As with the 2025 edition, I would strongly recommend going through this whole presentation, as it will help you understand what is going on with the games industry as a whole, because there is SO MUCH to unpack here. Let’s start with the basics:
After doubts of future growth, the worldwide spending on video games has gone up by over $10 billion, reaching an all-time high of $195.6 billion. This growth is reflected in PC, mobile, and consoles, but mobile has remained the dominant force in gaming.
Venture capital and private equity funding in gaming has continued to decline from its enormous spike in 2021 and 2022, falling another 55% compared to 2024 and reaching pre-pandemic levels.

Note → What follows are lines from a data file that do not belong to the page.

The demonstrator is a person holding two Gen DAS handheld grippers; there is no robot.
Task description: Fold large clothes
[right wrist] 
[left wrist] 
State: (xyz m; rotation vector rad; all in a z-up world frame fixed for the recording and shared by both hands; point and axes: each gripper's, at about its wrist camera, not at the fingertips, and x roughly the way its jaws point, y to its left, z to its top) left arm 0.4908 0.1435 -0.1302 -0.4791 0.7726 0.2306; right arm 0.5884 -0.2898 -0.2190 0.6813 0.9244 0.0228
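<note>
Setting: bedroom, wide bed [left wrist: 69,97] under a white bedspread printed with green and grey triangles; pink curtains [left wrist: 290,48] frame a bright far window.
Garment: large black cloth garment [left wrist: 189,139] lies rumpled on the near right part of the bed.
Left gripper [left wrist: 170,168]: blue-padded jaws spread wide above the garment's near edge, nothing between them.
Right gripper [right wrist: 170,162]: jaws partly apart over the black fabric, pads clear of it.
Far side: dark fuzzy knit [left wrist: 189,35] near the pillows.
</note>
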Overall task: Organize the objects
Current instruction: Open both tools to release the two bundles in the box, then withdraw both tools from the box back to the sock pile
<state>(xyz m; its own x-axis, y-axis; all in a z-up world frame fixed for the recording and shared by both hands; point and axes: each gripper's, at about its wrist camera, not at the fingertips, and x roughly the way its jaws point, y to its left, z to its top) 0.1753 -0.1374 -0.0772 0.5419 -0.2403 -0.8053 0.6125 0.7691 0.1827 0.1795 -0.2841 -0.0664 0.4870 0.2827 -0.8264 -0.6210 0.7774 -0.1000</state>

Though, if one considers inflation, rising dev costs, and rising costs of living, they might be worse.
The industry is seeing widespread collapse across various sectors, with major productions being canceled years after their public announcements, and layoffs continuing to remove people from the industry, with Ball citing 9,200 reported layoffs in 2025.
The layoffs from 2022 to 2025 have highly affected the North American games industry, with 43% being from California alone, and a total of 61% of all layoffs coming from North America. While there have been job hirings, 78% of these roles are opening up outside of North America, and a growing number of these roles are for outsourcing studios, who provide lower costs and reduced commitment costs.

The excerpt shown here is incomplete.